A new translation of Radovan Karadžić’s 2010 defense before the International Criminal Tribunal, coupled with an alternative history of the Balkan wars.
Karadžić’s reputation is now notorious; he was accused of a litany of barbaric transgressions including violations of the laws of war and crimes against humanity. Debut translator Yelesiyevich, however, argues that Karadžić has been the unfortunate victim of Western propaganda and journalistic incompetence. To demonstrate his point, he offers a new translation of Karadžić’s defense of himself before the International Criminal Tribunal in The Hague. Yelesiyevich contends that the official translation, produced during the trial, was woefully inadequate, and that a more faithful rendering of Karadžić’s self-defense gives a fuller, fairer picture of the events as they actually unfolded. The bulk of this book is precisely this translation, which runs alongside the original Serbian version extracted from the official audio record provided by the International Criminal Tribunal. In the brief introduction, the author articulates his own defense of Karadžić and registers his indignation over his public abuse. Karadžić’s defense itself is remarkable, by turns eloquent, historically provocative, and self-aggrandizing. Assuming his account is not merely self-serving revisionism, Karadžić claimed Serbs had long been champions of peace and compromise, but they met an intransigent Muslim faction that all but insisted on either war or submission. Moreover, he contended that the “forcible removal of Bosnian Muslims and Croats was never our plan.” In many ways, the full account of Karadžić’s defense does add valuable perspective, especially in pointing out that Muslim insurgents were themselves guilty of extraordinary war crimes and that they were often stubbornly unreasonable partners in political dialogue.
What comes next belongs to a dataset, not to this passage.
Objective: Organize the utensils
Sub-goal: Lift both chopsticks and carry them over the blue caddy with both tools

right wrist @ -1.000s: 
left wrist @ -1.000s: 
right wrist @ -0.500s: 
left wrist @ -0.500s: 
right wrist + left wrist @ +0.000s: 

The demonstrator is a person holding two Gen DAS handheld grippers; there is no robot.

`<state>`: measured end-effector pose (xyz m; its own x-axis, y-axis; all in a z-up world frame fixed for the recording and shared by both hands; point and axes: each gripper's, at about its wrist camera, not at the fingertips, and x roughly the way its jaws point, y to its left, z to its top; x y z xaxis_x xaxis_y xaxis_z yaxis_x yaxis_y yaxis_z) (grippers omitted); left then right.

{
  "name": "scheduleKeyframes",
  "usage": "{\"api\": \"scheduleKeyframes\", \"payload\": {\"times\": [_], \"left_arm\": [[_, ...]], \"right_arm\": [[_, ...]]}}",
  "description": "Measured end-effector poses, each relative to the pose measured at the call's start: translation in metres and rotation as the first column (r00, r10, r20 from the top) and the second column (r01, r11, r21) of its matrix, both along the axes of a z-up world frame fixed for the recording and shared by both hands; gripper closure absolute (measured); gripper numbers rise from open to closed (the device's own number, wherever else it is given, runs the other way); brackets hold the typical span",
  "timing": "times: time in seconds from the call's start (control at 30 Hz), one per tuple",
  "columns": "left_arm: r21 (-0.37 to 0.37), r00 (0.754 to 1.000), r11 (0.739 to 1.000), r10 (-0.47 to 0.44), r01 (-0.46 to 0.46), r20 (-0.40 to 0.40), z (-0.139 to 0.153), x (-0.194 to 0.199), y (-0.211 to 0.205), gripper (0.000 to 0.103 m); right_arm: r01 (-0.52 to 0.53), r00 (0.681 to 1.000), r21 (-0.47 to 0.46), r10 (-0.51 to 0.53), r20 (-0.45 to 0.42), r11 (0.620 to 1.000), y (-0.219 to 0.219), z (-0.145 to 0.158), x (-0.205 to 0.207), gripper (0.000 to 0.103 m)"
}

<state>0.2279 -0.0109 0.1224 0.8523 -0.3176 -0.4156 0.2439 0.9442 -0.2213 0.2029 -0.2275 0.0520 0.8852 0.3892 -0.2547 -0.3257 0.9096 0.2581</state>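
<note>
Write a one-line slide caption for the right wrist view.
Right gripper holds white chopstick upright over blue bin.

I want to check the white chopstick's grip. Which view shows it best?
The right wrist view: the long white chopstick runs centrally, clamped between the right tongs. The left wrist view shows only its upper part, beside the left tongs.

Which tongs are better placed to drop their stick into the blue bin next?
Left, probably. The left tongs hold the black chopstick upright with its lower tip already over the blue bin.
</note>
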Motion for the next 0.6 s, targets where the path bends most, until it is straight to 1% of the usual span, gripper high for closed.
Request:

The book’s dramatic climax is Karadžić’s defense of his troops’ conduct at Srebrenica, now infamous as the site of outright ethnic cleansing. The author is creditably forthcoming about his partisanship: “It is clear now Karadžić has been telling the truth all along.” Most readers will be less convinced, but this translation remains an important contribution to the understanding of a historically significant war.
A fascinating historical document for readers interested in the Balkan wars.